### TASK STATEMENT
Retype the data in its entirety, with no word changed.

### DATASET CONTENT
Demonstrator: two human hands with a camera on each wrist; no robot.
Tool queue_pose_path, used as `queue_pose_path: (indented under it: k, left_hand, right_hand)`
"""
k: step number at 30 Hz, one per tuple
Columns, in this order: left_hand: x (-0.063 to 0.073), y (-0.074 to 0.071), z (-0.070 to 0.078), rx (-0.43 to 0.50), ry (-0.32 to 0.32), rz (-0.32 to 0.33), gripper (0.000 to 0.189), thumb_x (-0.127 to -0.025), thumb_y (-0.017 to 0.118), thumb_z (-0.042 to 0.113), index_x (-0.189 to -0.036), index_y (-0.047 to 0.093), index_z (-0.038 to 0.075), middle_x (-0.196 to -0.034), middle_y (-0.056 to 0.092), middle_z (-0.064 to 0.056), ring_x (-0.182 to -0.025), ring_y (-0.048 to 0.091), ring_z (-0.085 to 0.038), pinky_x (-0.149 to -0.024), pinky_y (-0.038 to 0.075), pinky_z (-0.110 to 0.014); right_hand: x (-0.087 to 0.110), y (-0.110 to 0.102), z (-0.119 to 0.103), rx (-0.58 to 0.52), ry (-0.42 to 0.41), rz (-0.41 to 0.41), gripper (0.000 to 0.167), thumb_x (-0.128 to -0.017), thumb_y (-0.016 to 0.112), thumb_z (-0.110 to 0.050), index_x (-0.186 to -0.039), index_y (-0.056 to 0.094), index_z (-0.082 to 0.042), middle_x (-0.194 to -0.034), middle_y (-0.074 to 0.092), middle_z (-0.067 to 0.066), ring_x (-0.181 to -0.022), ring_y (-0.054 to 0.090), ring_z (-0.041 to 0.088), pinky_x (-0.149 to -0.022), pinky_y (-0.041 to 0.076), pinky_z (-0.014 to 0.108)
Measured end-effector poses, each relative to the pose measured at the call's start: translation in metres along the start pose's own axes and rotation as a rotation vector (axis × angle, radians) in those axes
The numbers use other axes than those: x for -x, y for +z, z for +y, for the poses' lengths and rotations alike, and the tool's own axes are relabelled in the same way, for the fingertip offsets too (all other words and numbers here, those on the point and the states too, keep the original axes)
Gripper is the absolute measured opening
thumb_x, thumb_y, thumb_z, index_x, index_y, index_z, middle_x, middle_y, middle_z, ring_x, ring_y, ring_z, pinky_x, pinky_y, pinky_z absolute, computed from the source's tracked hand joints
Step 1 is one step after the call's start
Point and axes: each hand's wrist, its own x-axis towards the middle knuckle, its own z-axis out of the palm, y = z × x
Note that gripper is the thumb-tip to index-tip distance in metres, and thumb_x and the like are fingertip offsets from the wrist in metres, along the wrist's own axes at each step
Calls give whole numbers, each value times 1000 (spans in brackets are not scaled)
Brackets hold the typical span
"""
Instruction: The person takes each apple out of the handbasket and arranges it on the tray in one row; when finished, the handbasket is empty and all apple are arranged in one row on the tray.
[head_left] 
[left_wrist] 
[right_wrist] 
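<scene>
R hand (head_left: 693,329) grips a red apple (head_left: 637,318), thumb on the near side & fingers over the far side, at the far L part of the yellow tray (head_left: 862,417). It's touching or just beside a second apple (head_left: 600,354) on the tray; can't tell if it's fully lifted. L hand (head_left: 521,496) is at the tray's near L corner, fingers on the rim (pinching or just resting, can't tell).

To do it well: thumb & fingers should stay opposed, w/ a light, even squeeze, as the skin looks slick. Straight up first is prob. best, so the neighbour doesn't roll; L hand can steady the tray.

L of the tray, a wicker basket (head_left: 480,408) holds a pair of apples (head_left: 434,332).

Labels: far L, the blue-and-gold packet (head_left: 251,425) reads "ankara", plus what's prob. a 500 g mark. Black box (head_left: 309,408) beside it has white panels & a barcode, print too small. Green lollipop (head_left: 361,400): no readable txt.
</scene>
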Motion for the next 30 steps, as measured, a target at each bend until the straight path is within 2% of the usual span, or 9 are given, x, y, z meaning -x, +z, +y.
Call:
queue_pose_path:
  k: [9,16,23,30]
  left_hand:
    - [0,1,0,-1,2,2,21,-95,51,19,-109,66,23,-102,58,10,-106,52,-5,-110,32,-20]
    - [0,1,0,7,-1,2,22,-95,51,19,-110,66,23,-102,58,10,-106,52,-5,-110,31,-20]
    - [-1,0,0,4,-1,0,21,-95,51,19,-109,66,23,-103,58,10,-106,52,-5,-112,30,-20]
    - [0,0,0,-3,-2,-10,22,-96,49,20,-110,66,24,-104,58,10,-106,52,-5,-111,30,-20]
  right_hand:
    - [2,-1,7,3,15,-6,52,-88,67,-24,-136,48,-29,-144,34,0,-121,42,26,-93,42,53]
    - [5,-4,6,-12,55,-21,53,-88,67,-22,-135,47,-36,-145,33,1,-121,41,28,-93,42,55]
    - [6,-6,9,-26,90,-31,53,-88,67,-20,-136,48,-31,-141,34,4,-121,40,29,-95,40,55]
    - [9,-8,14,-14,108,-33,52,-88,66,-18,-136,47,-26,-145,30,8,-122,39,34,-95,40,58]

### RESPONSE TO THE TASK
Demonstrator: two human hands with a camera on each wrist; no robot.
Tool queue_pose_path, used as `queue_pose_path: (indented under it: k, left_hand, right_hand)`
"""
k: step number at 30 Hz, one per tuple
Columns, in this order: left_hand: x (-0.063 to 0.073), y (-0.074 to 0.071), z (-0.070 to 0.078), rx (-0.43 to 0.50), ry (-0.32 to 0.32), rz (-0.32 to 0.33), gripper (0.000 to 0.189), thumb_x (-0.127 to -0.025), thumb_y (-0.017 to 0.118), thumb_z (-0.042 to 0.113), index_x (-0.189 to -0.036), index_y (-0.047 to 0.093), index_z (-0.038 to 0.075), middle_x (-0.196 to -0.034), middle_y (-0.056 to 0.092), middle_z (-0.064 to 0.056), ring_x (-0.182 to -0.025), ring_y (-0.048 to 0.091), ring_z (-0.085 to 0.038), pinky_x (-0.149 to -0.024), pinky_y (-0.038 to 0.075), pinky_z (-0.110 to 0.014); right_hand: x (-0.087 to 0.110), y (-0.110 to 0.102), z (-0.119 to 0.103), rx (-0.58 to 0.52), ry (-0.42 to 0.41), rz (-0.41 to 0.41), gripper (0.000 to 0.167), thumb_x (-0.128 to -0.017), thumb_y (-0.016 to 0.112), thumb_z (-0.110 to 0.050), index_x (-0.186 to -0.039), index_y (-0.056 to 0.094), index_z (-0.082 to 0.042), middle_x (-0.194 to -0.034), middle_y (-0.074 to 0.092), middle_z (-0.067 to 0.066), ring_x (-0.181 to -0.022), ring_y (-0.054 to 0.090), ring_z (-0.041 to 0.088), pinky_x (-0.149 to -0.022), pinky_y (-0.041 to 0.076), pinky_z (-0.014 to 0.108)
Measured end-effector poses, each relative to the pose measured at the call's start: translation in metres along the start pose's own axes and rotation as a rotation vector (axis × angle, radians) in those axes
The numbers use other axes than those: x for -x, y for +z, z for +y, for the poses' lengths and rotations alike, and the tool's own axes are relabelled in the same way, for the fingertip offsets too (all other words and numbers here, those on the point and the states too, keep the original axes)
Gripper is the absolute measured opening
thumb_x, thumb_y, thumb_z, index_x, index_y, index_z, middle_x, middle_y, middle_z, ring_x, ring_y, ring_z, pinky_x, pinky_y, pinky_z absolute, computed from the source's tracked hand joints
Step 1 is one step after the call's start
Point and axes: each hand's wrist, its own x-axis towards the middle knuckle, its own z-axis out of the palm, y = z × x
Note that gripper is the thumb-tip to index-tip distance in metres, and thumb_x and the like are fingertip offsets from the wrist in metres, along the wrist's own axes at each step
Calls give whole numbers, each value times 1000 (spans in brackets are not scaled)
Brackets hold the typical span
"""
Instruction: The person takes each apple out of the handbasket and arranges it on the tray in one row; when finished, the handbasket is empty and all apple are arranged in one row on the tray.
[head_left] 
[left_wrist] 
[right_wrist] 
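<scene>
R hand (head_left: 693,329) grips a red apple (head_left: 637,318), thumb on the near side & fingers over the far side, at the far L part of the yellow tray (head_left: 862,417). It's touching or just beside a second apple (head_left: 600,354) on the tray; can't tell if it's fully lifted. L hand (head_left: 521,496) is at the tray's near L corner, fingers on the rim (pinching or just resting, can't tell).

To do it well: thumb & fingers should stay opposed, w/ a light, even squeeze, as the skin looks slick. Straight up first is prob. best, so the neighbour doesn't roll; L hand can steady the tray.

L of the tray, a wicker basket (head_left: 480,408) holds a pair of apples (head_left: 434,332).

Labels: far L, the blue-and-gold packet (head_left: 251,425) reads "ankara", plus what's prob. a 500 g mark. Black box (head_left: 309,408) beside it has white panels & a barcode, print too small. Green lollipop (head_left: 361,400): no readable txt.
</scene>
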Motion for the next 30 steps, as measured, a target at each bend until the straight path is within 2% of the usual span, or 9 are given, x, y, z meaning -x, +z, +y.
Call:
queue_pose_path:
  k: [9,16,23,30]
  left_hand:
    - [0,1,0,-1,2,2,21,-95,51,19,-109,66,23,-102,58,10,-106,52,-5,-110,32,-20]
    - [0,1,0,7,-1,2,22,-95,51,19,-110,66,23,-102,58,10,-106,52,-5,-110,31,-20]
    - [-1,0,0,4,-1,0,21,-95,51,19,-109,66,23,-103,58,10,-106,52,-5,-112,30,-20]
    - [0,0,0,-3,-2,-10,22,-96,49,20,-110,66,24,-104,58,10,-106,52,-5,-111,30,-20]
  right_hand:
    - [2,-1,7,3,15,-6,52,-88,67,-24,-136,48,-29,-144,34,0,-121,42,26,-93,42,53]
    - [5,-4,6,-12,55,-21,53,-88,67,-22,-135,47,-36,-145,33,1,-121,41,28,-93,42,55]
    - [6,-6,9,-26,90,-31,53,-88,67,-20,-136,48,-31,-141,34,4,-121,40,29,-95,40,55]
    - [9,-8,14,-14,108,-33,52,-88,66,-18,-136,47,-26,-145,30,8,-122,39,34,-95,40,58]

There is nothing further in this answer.